The Person I Still Remember from School

1st place winner Anna Russell

Herman Ebbinghaus, a German psychologist, conducted an experiment with the intention to find out how much people remember of what they learn. One day after memorizing information, he remembered one third of it. Two days later, he only remembered 5%. This made me think: why do we go to school when we forget what we learn, anyway? What do I remember from elementary school and high school?

I realized that the foundation of the knowledge I have today is from that period. I don't remember everything. I can't measure percentages in this case, but the details that stayed with me are close to nothing when compared to all lessons I memorized.

I don't remember everything I learned at school.

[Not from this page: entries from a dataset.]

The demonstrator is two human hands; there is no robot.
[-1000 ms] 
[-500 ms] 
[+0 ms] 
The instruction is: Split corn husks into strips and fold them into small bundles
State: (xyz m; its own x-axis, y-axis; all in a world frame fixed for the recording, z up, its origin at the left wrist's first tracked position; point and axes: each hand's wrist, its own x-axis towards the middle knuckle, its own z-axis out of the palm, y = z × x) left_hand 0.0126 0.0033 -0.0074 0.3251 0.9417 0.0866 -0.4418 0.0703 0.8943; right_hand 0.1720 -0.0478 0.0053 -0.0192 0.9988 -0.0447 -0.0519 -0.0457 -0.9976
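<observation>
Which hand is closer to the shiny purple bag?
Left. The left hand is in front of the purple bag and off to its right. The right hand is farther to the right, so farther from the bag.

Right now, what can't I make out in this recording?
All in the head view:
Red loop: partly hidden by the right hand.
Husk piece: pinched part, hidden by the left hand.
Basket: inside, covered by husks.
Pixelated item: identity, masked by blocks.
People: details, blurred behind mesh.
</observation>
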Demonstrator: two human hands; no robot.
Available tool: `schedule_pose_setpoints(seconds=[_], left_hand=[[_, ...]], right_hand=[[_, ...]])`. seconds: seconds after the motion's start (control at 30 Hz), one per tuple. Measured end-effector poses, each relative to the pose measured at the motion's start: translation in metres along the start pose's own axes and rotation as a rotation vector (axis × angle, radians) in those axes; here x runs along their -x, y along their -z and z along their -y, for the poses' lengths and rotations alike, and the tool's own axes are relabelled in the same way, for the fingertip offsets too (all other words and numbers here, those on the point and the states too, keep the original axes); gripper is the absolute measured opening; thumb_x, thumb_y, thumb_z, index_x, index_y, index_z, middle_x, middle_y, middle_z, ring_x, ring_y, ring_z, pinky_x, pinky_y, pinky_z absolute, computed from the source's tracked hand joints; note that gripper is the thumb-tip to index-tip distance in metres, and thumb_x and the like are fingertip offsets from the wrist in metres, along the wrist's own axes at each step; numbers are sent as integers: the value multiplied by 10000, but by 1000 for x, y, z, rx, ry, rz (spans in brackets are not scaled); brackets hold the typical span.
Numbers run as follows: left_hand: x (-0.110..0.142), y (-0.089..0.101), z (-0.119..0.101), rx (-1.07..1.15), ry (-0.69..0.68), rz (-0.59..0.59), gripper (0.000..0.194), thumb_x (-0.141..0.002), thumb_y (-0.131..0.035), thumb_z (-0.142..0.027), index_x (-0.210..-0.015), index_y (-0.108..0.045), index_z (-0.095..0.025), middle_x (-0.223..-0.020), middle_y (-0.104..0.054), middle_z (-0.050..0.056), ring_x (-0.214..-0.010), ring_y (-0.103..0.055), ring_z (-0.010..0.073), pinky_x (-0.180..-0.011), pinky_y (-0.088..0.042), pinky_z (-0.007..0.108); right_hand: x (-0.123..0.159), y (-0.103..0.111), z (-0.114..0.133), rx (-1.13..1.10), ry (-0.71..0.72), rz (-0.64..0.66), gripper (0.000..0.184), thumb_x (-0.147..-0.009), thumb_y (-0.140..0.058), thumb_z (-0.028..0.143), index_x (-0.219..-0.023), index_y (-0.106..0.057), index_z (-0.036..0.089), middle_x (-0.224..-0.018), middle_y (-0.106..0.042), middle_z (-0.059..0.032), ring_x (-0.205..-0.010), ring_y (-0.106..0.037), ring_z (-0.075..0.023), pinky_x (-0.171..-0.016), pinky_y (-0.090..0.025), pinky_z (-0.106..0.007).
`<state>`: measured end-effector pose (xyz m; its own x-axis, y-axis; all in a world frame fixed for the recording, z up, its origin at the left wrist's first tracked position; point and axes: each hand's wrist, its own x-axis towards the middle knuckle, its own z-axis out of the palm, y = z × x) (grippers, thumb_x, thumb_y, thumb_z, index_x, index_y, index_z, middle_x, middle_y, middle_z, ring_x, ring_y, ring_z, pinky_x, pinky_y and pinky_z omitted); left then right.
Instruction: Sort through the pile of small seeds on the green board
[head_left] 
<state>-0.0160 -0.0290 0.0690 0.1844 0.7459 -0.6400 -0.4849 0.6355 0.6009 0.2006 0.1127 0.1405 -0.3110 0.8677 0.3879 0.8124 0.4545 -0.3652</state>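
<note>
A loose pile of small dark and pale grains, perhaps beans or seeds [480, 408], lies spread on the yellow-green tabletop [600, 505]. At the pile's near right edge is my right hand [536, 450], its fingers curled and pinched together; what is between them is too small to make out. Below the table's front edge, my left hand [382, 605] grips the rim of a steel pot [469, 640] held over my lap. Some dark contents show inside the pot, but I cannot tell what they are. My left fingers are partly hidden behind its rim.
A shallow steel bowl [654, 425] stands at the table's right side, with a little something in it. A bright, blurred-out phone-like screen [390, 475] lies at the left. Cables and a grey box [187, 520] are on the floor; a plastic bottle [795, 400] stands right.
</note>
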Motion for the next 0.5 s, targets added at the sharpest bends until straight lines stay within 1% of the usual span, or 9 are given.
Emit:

However, I remember that somewhere along those years, I became a person. I became me. 

There are things we forget with the course of life. Forgetting information is not a problem. Forgetting the childish innocence we once carried within – that's a problem. When I try to remember the person that I was back at elementary school, I realize that most memories faded away.

It took me a lot of thinking to realize that the best personal trait of this person was trust. When the teachers told me things, I believed them. I got to know the world with complete innocence and belief that all people were benevolent. Somewhere along the way, the doubts appeared. I don't consider doubt to be a negative thing. It leads me to more research and learning. But the fact that I don't believe anything and anyone anymore is a real problem. I am constantly untrustworthy and cautious, so I miss out on connecting with wonderful people that can inspire me the way my old teachers did. I am afraid that people will lie and deceive, and I feel like I won't find the strength to forgive them.

The person I remember also knew how to forgive. There were endless disagreements between my friends and me. We argued for trifles. We quickly forgot about the reasons for disagreements and we carried on being friends as if nothing ever happened. If we got too far, the teachers stepped in and convinced us to make peace. When I was at elementary school, friendship was more important than pride. With time, I developed the so-called threshold of tolerance. When someone comes close to it, I blocked the contact from my phone and all social media profiles. I am unwilling to see their side of the story. The more I remember the person from my childhood, the more I realize that it would be better for me to relearn how to forgive others. Most of all, I should relearn how to say sorry and forgive myself. I must remember that life is nothing but a game and it's always better when you have friends to play with.

I should never forget that when I was young, the obstacles were a challenge to overcome. I would always find a way to solve a math assignment or draw anything the teacher asked for. I didn't give up. The teachers and my parents taught me that for every problem, there was a solution. If my solution was wrong, I would go back to search for my mistake. If challenges weren't a problem for me then, why are they so dreadful now? Why do get anxious before an internship interview? Why am I afraid to present a project in front of an audience? Everything is in my point of view. If I try over and over again to overcome a challenge, I can even have fun along the process.

The person I remember from school never gave up. She never gave up on trusting people, forgiving friends, and finding solutions to problems. In the game called life, this small person suffered defeats and disappointments. But she didn't give up and she never stopped seeing the world as a beautiful place full of more things to learn and more friends to make. I don't want to lose touch with that person. Maybe I can't reconnect with all the knowledge I gained in those school desks, since I forgot most of it. However, that child is still alive deep inside and I have to find a way to keep her awake.